▶ **HOW TO COMPLETE THIS TASK**
Locate each line of the material that contains "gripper", then return it.

▶ **GIVEN DATA**
::::::::
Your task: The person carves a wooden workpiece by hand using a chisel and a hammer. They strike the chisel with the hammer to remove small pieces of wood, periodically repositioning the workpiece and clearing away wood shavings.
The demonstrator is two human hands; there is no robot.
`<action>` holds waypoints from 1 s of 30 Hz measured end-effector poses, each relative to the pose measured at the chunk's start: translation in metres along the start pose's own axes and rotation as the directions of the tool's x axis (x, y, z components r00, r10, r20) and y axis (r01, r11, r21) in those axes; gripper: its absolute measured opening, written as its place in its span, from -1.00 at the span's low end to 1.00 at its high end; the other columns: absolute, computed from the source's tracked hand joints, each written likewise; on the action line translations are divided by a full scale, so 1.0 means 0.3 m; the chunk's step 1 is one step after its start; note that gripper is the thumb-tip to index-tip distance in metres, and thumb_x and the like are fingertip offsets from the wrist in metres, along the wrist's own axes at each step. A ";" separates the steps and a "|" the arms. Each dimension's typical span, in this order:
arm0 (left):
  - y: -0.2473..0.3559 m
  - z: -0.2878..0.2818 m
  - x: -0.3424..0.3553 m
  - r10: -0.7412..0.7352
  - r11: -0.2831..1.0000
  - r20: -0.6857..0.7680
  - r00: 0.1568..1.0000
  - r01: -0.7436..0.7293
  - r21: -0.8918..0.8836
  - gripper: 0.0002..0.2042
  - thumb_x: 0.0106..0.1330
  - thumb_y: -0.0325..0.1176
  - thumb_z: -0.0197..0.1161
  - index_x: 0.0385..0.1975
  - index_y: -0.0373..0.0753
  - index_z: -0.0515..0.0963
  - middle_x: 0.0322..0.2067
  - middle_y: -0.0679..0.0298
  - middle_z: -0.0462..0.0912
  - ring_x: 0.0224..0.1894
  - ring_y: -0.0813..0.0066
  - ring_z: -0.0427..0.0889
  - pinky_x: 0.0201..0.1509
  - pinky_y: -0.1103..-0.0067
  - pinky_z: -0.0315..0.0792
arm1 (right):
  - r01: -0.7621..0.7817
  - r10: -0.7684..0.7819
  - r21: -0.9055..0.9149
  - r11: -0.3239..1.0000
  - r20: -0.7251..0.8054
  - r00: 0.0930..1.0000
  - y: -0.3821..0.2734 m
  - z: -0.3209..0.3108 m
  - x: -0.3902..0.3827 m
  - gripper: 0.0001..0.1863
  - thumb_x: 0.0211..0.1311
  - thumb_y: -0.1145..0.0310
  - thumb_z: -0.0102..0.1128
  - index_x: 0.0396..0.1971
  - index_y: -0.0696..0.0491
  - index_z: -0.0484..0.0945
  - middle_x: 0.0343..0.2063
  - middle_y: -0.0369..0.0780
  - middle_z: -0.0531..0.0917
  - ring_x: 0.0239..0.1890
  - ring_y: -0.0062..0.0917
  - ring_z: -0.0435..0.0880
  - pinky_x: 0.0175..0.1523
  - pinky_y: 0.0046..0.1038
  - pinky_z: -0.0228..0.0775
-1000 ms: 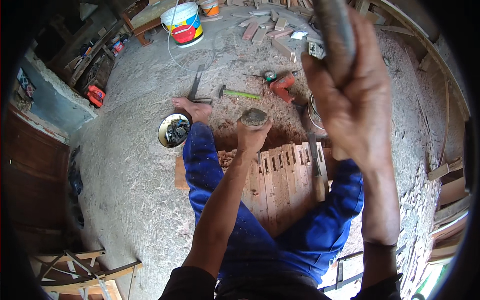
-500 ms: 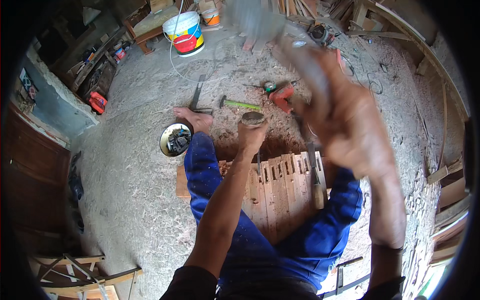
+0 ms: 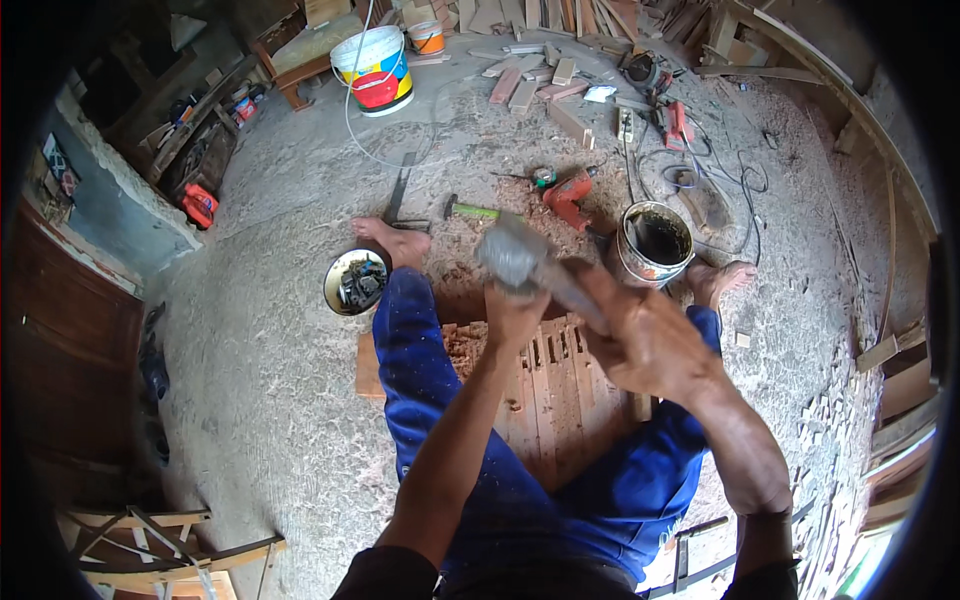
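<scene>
Between my legs lies a row of wooden strips (image 3: 540, 410) with slots cut near their far ends, strewn with wood chips. My left hand (image 3: 515, 315) is closed in a fist around an upright chisel, whose handle top is hidden beneath the mallet head and whose blade I cannot make out now. My right hand (image 3: 655, 340) grips the handle of a mallet (image 3: 512, 252). The grey mallet head, smeared by motion, is right over my left fist, at the chisel's top. A wooden tool handle (image 3: 642, 406) shows beside my right thigh, partly covered by my right hand.
Beyond the strips lie a green-handled hammer (image 3: 475, 210), a red power tool (image 3: 570, 198) and a metal square (image 3: 400, 195). A bowl of metal parts (image 3: 356, 282) sits by my left foot, a dark-filled bucket (image 3: 655, 243) near my right. Cables (image 3: 745, 185) and wood offcuts (image 3: 525, 90) lie farther off.
My right hand has swung the mallet down and leftward from high at the upper right onto the chisel's top. My left hand keeps its hold, nearly in place.
</scene>
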State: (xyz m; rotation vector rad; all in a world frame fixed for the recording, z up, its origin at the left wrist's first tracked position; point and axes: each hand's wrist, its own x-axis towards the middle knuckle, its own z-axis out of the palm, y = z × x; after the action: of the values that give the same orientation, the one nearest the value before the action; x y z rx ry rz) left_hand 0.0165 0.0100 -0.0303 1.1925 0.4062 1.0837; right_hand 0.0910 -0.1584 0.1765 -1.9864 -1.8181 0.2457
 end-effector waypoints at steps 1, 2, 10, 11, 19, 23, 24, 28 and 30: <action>-0.010 -0.017 0.057 -0.072 0.980 -0.003 0.997 0.072 0.188 -0.85 0.13 -0.56 0.38 -0.30 -0.32 0.62 -0.30 0.23 0.73 -0.30 0.48 0.67 -0.18 0.51 0.53 | -0.022 0.024 0.048 0.999 -0.028 0.999 -0.021 -0.038 0.018 -0.41 0.09 0.55 0.19 0.20 0.09 0.36 -0.44 0.01 0.69 -0.43 -0.15 0.74 -0.35 -0.18 0.64; -0.025 -0.036 0.075 -0.081 0.972 -0.023 0.996 0.084 0.218 -0.85 0.12 -0.54 0.41 -0.33 -0.32 0.62 -0.35 0.25 0.72 -0.34 0.50 0.66 -0.21 0.52 0.53 | 0.040 -0.022 0.103 0.994 -0.171 0.985 -0.060 -0.088 0.043 -0.36 0.03 0.63 0.14 0.22 0.11 0.32 -0.47 -0.04 0.69 -0.49 -0.22 0.73 -0.40 -0.24 0.64; -0.022 -0.030 0.010 0.043 0.978 -0.020 0.999 -0.038 0.205 -0.85 0.14 -0.53 0.46 -0.39 -0.31 0.59 -0.56 0.37 0.62 -0.68 0.64 0.52 -0.68 0.69 0.33 | -0.145 0.116 -0.066 0.987 -0.327 0.938 -0.109 -0.098 0.133 -0.43 0.12 0.60 0.13 0.18 0.21 0.24 -0.34 0.02 0.67 -0.34 -0.10 0.69 -0.13 -0.17 0.60; 0.000 -0.009 -0.023 0.030 0.976 -0.017 0.999 -0.025 0.216 -0.82 0.13 -0.54 0.45 -0.31 -0.32 0.59 -0.49 0.32 0.65 -0.60 0.60 0.56 -0.58 0.65 0.39 | -0.197 0.227 -0.298 0.934 0.069 0.971 -0.049 -0.015 0.091 -0.40 0.07 0.65 0.09 0.17 0.26 0.19 -0.36 0.09 0.69 -0.37 0.04 0.71 -0.14 -0.08 0.60; 0.006 0.015 0.009 -0.050 0.902 -0.056 0.997 0.069 0.427 -0.80 0.10 -0.58 0.41 -0.26 -0.31 0.64 -0.35 0.26 0.74 -0.37 0.50 0.68 -0.19 0.54 0.57 | -0.044 0.045 0.111 0.993 -0.006 0.999 -0.013 -0.019 -0.059 -0.33 -0.02 0.57 0.14 0.21 0.17 0.26 -0.39 0.20 0.66 -0.36 0.08 0.71 -0.19 -0.04 0.60; -0.081 -0.079 0.148 -0.024 0.944 -0.125 0.992 0.064 0.323 -0.86 0.20 -0.51 0.39 -0.56 -0.25 0.57 -0.66 0.41 0.53 -0.71 0.64 0.42 -0.66 0.61 0.23 | 0.274 -0.132 0.233 0.933 -0.487 0.863 -0.141 -0.237 0.111 -0.38 0.07 0.58 0.14 0.22 0.14 0.30 -0.31 0.02 0.63 -0.35 -0.20 0.67 -0.19 -0.24 0.57; -0.103 -0.056 0.149 0.007 0.966 -0.118 0.993 0.023 0.258 -0.81 0.22 -0.50 0.38 -0.61 -0.23 0.55 -0.72 0.44 0.49 -0.78 0.67 0.37 -0.75 0.63 0.16 | 0.359 -0.149 0.215 0.908 -0.636 0.757 -0.173 -0.296 0.147 -0.39 0.11 0.57 0.15 0.23 0.13 0.31 -0.28 -0.03 0.61 -0.33 -0.27 0.65 -0.17 -0.28 0.55; -0.090 -0.005 0.090 -0.023 0.976 -0.099 0.995 0.044 0.213 -0.82 0.21 -0.49 0.40 -0.56 -0.22 0.52 -0.66 0.44 0.51 -0.75 0.68 0.38 -0.73 0.63 0.18 | 0.128 -0.047 0.072 0.989 -0.669 0.742 -0.121 -0.234 0.244 -0.43 0.22 0.52 0.13 0.27 0.11 0.31 -0.16 -0.12 0.62 -0.28 -0.38 0.65 -0.09 -0.32 0.54; -0.045 -0.021 0.056 0.052 0.966 -0.064 0.997 -0.033 0.257 -0.87 0.20 -0.50 0.40 -0.48 -0.25 0.54 -0.59 0.40 0.56 -0.68 0.66 0.44 -0.67 0.63 0.25 | -0.131 0.121 -0.371 0.919 -0.052 0.991 -0.002 -0.036 0.190 -0.47 0.21 0.48 0.06 0.22 0.19 0.29 -0.31 -0.02 0.70 -0.42 -0.20 0.73 -0.20 -0.16 0.60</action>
State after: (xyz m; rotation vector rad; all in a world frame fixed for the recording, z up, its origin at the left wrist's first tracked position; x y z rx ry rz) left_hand 0.0258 0.0278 -0.0403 1.3982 0.5916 1.1371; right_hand 0.1020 -0.1046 0.1954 -2.3549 -1.8270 -0.1014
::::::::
▶ **WRITTEN SOLUTION**
`<action>` holds waypoints from 1 s of 30 Hz measured end-effector poses, each relative to the pose measured at the chunk's start: translation in metres along the start pose's own axes and rotation as the directions of the tool's x axis (x, y, z components r00, r10, r20) and y axis (r01, r11, r21) in those axes; gripper: its absolute measured opening, written as its place in its span, from -1.00 at the span's low end to 1.00 at its high end; the other columns: absolute, computed from the source's tracked hand joints, each written likewise; on the action line translations are divided by a full scale, so 1.0 means 0.3 m; the chunk's step 1 is one step after its start; note that gripper is the thumb-tip to index-tip distance in metres, and thumb_x and the like are fingertip offsets from the wrist in metres, along the wrist's own axes at each step. A ";" separates the steps and a "|" the arms. Each dimension's typical span, in this order:
  - gripper: 0.0002..0.2042
  - gripper: 0.0001..0.1863

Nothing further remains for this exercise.